Brief
Your task is to write out every line of the data exactly. Drop the pictures.
※ ※ ※
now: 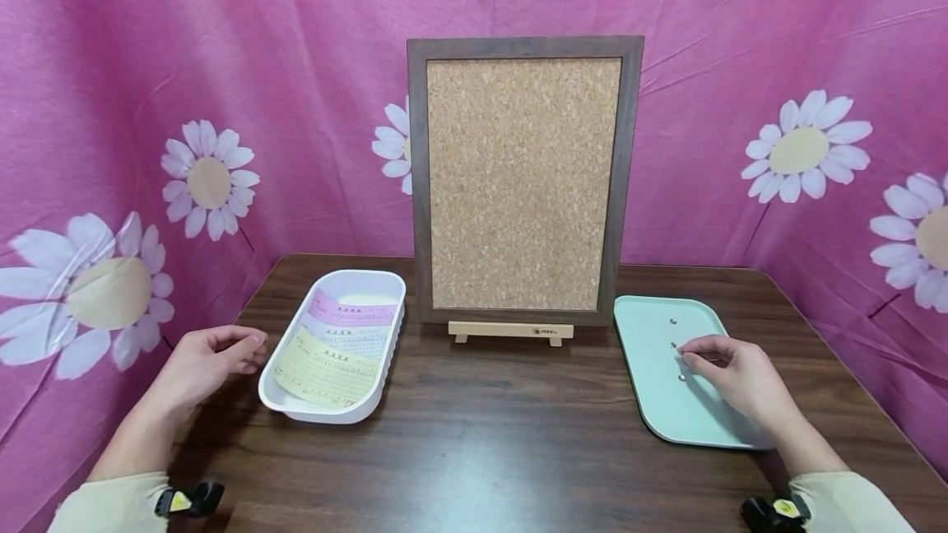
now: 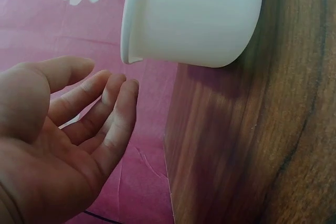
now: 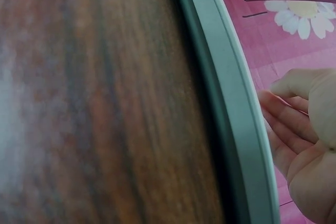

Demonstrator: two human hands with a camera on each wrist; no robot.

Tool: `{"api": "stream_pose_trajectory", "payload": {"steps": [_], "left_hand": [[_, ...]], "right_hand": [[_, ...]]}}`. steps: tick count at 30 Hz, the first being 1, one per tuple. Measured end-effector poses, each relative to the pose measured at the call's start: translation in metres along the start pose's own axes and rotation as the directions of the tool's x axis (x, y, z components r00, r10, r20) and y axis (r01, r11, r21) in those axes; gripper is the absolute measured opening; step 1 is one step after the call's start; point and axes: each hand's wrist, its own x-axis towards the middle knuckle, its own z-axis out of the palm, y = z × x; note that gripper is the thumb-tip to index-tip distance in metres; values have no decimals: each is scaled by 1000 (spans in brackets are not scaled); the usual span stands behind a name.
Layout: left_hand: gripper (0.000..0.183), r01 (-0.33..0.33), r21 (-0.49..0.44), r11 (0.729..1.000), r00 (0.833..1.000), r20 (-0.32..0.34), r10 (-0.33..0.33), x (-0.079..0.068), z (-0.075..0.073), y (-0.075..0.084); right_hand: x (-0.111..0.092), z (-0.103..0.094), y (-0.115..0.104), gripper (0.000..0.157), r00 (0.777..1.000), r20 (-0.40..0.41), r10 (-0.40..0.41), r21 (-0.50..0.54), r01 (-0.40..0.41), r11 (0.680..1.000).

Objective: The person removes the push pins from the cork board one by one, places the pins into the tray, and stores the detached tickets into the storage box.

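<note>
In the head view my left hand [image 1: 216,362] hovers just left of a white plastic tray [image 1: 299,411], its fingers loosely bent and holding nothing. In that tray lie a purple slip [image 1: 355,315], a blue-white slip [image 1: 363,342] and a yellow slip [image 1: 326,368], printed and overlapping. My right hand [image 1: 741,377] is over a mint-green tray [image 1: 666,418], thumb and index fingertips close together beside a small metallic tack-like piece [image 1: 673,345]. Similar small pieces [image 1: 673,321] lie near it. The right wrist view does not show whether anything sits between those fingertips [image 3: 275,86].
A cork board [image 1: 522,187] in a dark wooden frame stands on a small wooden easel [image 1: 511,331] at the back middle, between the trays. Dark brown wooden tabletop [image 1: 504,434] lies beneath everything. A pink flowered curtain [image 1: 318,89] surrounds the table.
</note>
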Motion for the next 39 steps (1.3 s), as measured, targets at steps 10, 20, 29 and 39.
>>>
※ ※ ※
Written solution
now: 
now: 
now: 

Demonstrator: two human hands with a camera on each wrist; no robot.

Tool: `{"api": "stream_pose_trajectory", "payload": {"steps": [_], "left_hand": [[_, ...]], "right_hand": [[_, ...]]}}`. steps: tick count at 30 Hz, the first being 1, one per tuple. Measured end-effector poses, each relative to the pose measured at the call's start: translation in metres along the start pose's own axes and rotation as the directions of the tool's x axis (x, y, z components r00, r10, r20) and y axis (r01, r11, r21) in those axes; gripper is the absolute measured opening; step 1 is one step after the call's start; point and axes: each hand's wrist, its own x-axis towards the middle knuckle, its own z-axis out of the palm, y = z × x; note that gripper is the thumb-tip to index-tip distance in metres; values have no decimals: each is scaled by 1000 (spans in brackets are not scaled); the usual span stands behind a name.
Layout: left_hand: gripper (0.000..0.183), r01 (-0.33..0.33), r21 (-0.49..0.44), r11 (0.729..1.000), r00 (0.833..1.000), r20 (-0.32..0.34), r10 (-0.33..0.33), x (-0.079..0.068), z (-0.075..0.073), y (-0.075..0.084); right_hand: x (-0.111..0.092), z (-0.103..0.094), y (-0.115..0.104), gripper (0.000..0.157), r00 (0.777..1.000), r20 (-0.40..0.41), r10 (-0.40..0.41), r21 (-0.50..0.54), r01 (-0.40..0.41), r11 (0.680..1.000).

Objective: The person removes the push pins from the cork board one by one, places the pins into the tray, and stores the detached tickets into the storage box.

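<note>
In the head view my left hand [image 1: 216,362] hovers just left of a white plastic tray [image 1: 299,411], its fingers loosely bent and holding nothing. In that tray lie a purple slip [image 1: 355,315], a blue-white slip [image 1: 363,342] and a yellow slip [image 1: 326,368], printed and overlapping. My right hand [image 1: 741,377] is over a mint-green tray [image 1: 666,418], thumb and index fingertips close together beside a small metallic tack-like piece [image 1: 673,345]. Similar small pieces [image 1: 673,321] lie near it. The right wrist view does not show whether anything sits between those fingertips [image 3: 275,86].
A cork board [image 1: 522,187] in a dark wooden frame stands on a small wooden easel [image 1: 511,331] at the back middle, between the trays. Dark brown wooden tabletop [image 1: 504,434] lies beneath everything. A pink flowered curtain [image 1: 318,89] surrounds the table.
</note>
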Motion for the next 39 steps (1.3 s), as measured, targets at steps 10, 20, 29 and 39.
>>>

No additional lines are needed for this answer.